- [Your assignment]
The answer must be the full listing, repeated exactly.

- [Raw data]
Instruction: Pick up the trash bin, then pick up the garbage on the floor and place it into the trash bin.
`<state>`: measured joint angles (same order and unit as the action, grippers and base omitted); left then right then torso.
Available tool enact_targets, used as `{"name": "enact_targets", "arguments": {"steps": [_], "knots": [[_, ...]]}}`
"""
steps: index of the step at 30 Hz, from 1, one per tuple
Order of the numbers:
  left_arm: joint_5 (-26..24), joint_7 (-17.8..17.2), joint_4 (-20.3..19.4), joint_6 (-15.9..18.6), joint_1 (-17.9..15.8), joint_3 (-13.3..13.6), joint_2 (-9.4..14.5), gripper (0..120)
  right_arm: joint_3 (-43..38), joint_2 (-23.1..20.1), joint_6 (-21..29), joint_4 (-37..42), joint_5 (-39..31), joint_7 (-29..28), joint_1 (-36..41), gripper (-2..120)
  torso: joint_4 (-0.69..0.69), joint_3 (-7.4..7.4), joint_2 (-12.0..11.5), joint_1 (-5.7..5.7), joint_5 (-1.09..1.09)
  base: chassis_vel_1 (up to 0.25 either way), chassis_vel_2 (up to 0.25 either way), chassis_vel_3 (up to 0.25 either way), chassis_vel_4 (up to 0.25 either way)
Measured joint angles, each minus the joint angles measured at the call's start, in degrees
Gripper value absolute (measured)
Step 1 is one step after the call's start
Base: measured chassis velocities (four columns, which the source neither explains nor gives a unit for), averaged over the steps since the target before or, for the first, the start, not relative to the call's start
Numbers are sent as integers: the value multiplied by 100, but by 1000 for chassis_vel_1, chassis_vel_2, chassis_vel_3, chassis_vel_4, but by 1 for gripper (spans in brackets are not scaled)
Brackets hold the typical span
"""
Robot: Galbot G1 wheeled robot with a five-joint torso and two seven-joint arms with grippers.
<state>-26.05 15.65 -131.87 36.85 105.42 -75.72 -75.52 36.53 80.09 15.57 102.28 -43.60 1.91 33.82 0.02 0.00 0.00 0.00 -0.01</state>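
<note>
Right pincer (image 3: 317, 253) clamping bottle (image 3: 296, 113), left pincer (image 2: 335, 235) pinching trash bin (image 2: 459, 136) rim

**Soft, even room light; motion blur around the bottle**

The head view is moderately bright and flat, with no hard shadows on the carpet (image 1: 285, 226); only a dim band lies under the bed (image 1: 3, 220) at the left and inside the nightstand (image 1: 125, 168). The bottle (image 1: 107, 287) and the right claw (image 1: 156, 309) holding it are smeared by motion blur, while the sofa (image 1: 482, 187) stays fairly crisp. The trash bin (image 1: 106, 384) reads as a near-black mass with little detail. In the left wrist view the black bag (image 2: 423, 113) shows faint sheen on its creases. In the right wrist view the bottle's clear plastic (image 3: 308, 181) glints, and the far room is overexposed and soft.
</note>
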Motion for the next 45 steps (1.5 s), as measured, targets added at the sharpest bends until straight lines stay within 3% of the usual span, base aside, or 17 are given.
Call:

- [Solved problem]
Instruction: Pick up the trash bin, then pick up the garbage on the floor and place it into the trash bin.
`<state>`: measured joint angles (same order and unit as the action, grippers and base omitted); left then right then torso.
Available tool enact_targets, used as `{"name": "enact_targets", "arguments": {"steps": [_], "knots": [[_, ...]]}}`
"""
steps: index of the step at 30 Hz, from 1, one per tuple
Order of the numbers:
  left_arm: joint_5 (-26..24), joint_7 (-17.8..17.2), joint_4 (-20.3..19.4), joint_6 (-15.9..18.6), joint_1 (-17.9..15.8), joint_3 (-13.3..13.6), joint_2 (-9.4..14.5), gripper (0..120)
  right_arm: joint_3 (-43..38), joint_2 (-23.1..20.1), joint_6 (-21..29), joint_4 (-37..42), joint_5 (-39..31), joint_7 (-29..28), joint_1 (-36..41), gripper (-2..120)
  torso: joint_4 (-0.69..0.69), joint_3 (-7.4..7.4), joint_2 (-12.0..11.5), joint_1 (-5.7..5.7), joint_5 (-1.09..1.09)
  base: chassis_vel_1 (up to 0.25 either way), chassis_vel_2 (up to 0.25 either way), chassis_vel_3 (up to 0.25 either way), chassis_vel_4 (up to 0.25 either way)
Measured joint angles, each minus the joint angles measured at the call's start, in degrees
Gripper value absolute (measured)
Step 1 is one step after the call's start
Base: measured chassis velocities (four columns, which the source neither explains nor gives a unit for), averaged over the steps since the target before or, for the first, the start, not relative to the call's start
Numbers are sent as integers: the value multiplied by 100, but by 1000 for chassis_vel_1, chassis_vel_2, chassis_vel_3, chassis_vel_4, but by 1 for gripper (spans in brackets are not scaled)
Brackets hold the typical span
"""
Robot: Galbot G1 wheeled robot with a five-joint torso and two seven-joint arms with grippers.
<state>-26.05 15.65 -131.87 36.85 105.42 -75.72 -75.52 36.53 80.09 15.57 102.28 -43.60 1.91 33.82 0.02 0.00 0.00 0.00 -0.01</state>
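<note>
Right pincer (image 3: 317, 253) clamping bottle (image 3: 296, 113), left pincer (image 2: 335, 235) pinching trash bin (image 2: 459, 136) rim

**Soft, even room light; motion blur around the bottle**

The head view is moderately bright and flat, with no hard shadows on the carpet (image 1: 285, 226); only a dim band lies under the bed (image 1: 3, 220) at the left and inside the nightstand (image 1: 125, 168). The bottle (image 1: 107, 287) and the right claw (image 1: 156, 309) holding it are smeared by motion blur, while the sofa (image 1: 482, 187) stays fairly crisp. The trash bin (image 1: 106, 384) reads as a near-black mass with little detail. In the left wrist view the black bag (image 2: 423, 113) shows faint sheen on its creases. In the right wrist view the bottle's clear plastic (image 3: 308, 181) glints, and the far room is overexposed and soft.
</note>
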Motion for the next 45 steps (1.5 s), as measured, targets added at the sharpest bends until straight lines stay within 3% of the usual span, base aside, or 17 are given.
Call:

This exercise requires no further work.